──────── Input data

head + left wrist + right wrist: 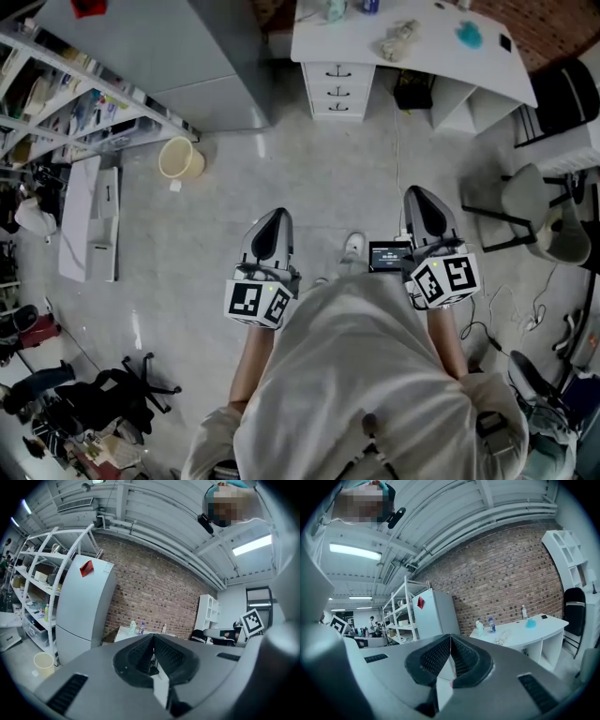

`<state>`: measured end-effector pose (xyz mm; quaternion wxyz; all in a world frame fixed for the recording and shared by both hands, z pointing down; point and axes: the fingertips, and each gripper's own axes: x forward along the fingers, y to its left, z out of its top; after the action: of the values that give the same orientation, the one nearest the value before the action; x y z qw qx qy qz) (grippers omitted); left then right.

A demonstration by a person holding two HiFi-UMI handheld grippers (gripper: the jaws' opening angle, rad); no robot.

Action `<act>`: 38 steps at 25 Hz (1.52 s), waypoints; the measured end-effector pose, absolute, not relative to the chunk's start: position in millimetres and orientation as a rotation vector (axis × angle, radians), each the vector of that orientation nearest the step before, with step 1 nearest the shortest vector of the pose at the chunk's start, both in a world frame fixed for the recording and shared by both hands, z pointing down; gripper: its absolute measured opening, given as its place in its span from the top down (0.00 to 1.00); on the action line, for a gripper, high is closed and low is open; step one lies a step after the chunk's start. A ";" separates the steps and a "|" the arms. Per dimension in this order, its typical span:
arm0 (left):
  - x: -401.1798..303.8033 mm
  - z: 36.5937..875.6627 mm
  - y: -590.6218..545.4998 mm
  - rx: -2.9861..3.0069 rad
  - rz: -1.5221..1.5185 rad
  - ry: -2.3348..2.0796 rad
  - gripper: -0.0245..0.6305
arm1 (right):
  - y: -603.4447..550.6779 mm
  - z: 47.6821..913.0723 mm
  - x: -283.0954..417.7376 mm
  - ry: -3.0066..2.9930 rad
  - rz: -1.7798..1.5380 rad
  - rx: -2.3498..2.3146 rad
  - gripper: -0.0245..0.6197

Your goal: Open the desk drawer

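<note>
- Both grippers are closed tight with nothing between their jaws. The left gripper (277,221) and the right gripper (421,199) are held side by side, apart from each other, in front of the person's body (366,375), and both point toward the far wall.
- Bare floor (309,169) stretches wide and open from the gripper tips to the white desk (427,58).
- On the left, that stretch ends at a grey fridge (192,56) with a pale bucket (180,157) just in front of it. A shelf rack (66,94) and a white panel (89,220) lying flat line the left edge.
- On the right stand a grey chair (530,202) and, farther off, a black chair (567,94), with loose cables (525,319) on the floor nearer in.
- A thin cable (396,141) runs along the floor from under the desk toward the right gripper.
- The top of the head view cuts off the desk's far edge, and the small things on the desk are hard to name there.
- The person's body hides the near floor.
- In each gripper view the gripper's own body fills the lower middle, so the drawer fronts do not show there.
- The desk drawers (338,89) are three stacked white fronts with dark handles at the desk's left end, all flush. They lie far ahead, between the lines of the two grippers and well apart from both.
</note>
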<state>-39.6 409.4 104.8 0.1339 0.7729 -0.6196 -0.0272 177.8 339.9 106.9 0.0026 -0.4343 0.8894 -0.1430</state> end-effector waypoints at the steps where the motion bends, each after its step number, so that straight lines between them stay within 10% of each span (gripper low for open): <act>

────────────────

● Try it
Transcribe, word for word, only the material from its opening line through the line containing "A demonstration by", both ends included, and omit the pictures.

● Solution
head + left wrist + right wrist: 

`<state>`: measured end-effector pose (xyz mm; quaternion wxyz; all in a world frame fixed for the recording and shared by both hands, z pointing down; point and axes: the fingertips, and each gripper's own axes: x forward along the fingers, y to its left, z out of its top; after the action: of the values that give the same orientation, the one nearest the value before the action; x y z qw qx qy qz) (grippers omitted); left then right.

A demonstration by a person holding two HiFi-UMI handheld grippers (gripper: the jaws' opening angle, rad); no robot.

With that, the answer is complete.